In Which the Author Eats BBQ After Having Knocked It
As mentioned in a previous episode, I took the light rail (which sounds like it should take you into another solar system: I hitched the light rail to Betelgeuse) to Columbia City to see Sol and Yuko, who I haven’t seen in so long that they made an entire whole ‘nother human being in the interim.
A messy dinner-in-progress is a beautiful, beautiful thing.
By design, all of my friends in Seattle are excellent cooks. I don’t really want to visit people that can’t cook, do you? Anyway, Sol and Yuko are both no exception, and when Sol claimed to have a “foolproof” way of cooking steak I accepted his claim and warned that if he was wrong our trust bridge would be broken and possibly beyond repair.
They’ve also worked hard at making a beautiful house for themselves, and a little pocket garden near the alley was thriving.

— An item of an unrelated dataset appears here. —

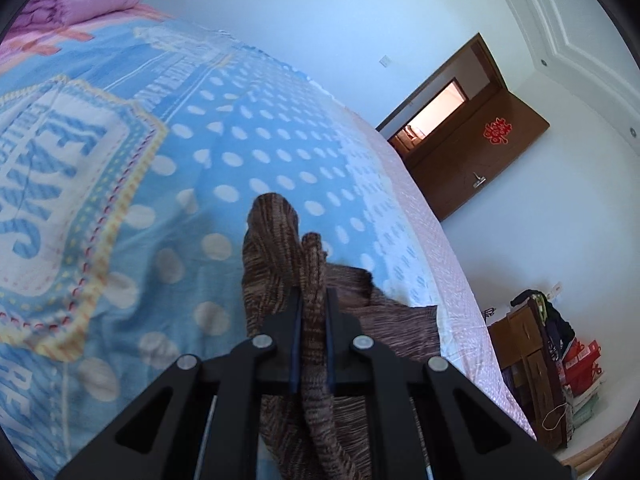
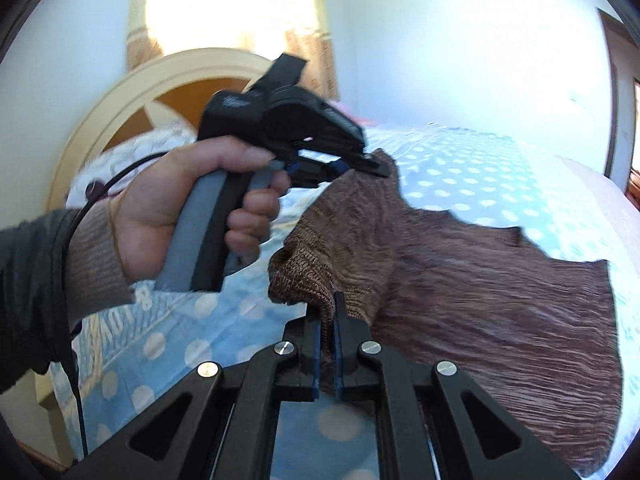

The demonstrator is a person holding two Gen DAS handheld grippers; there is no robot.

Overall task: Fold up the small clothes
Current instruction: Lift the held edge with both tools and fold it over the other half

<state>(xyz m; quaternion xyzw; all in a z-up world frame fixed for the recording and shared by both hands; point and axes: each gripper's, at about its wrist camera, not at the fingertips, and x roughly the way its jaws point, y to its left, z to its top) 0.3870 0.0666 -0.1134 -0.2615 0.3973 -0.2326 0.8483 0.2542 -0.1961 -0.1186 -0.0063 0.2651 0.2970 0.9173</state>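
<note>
Bedroom with pale walls and a brown wooden door (image 1: 472, 136); the work surface is a bed under a blue polka-dot bedspread (image 1: 248, 152). The brown ribbed knit garment (image 2: 480, 300) lies spread just ahead of your right gripper (image 2: 328, 320), whose fingers are nearly closed on a bunched edge. Your left gripper (image 1: 313, 308), seen from the right wrist at (image 2: 372, 168), is likewise clamped on another raised edge of the knit. To fold well, lift both pinched edges level, keep the cloth taut between the fingers, and lay it evenly over the far portion.
</note>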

But lets get to the meat. First of all, Sol studied up about salting meat, and while I don’t know what he read exactly, I found an informative page over at Steamy Kitchen that sums up what Sol was going on about. That, and I genuinely thought this illustration was supposed to be a hairy cock and balls:
And wouldn’t you know it, the meat was spectacular. Sol was right. Salt your meat.
I mean, I wouldn’t normally trust this dude just from looking at him, but I can’t deny what I ate.
August 26th, 2009 | Food Rant










LOL now that’s a new one — hairy cock and balls!?
I should have rotated the image clockwise 90 degrees.
The only things we put on our steak before we grill them is a mixture of corn oil and clarified butter and lots of kosher salt and fresh cracked pepper (more than you think you need). It tastes awesome every time.
I saw something I cannot re-explain on America’s Test Kitchen about salt and osmosis etc…..and now I always salt my steaks 18-24 hours before I cook em. Totally different animal. Well, not really.
There needs to be a txt-speak for “snort out loud.” SOL? There, I just did it.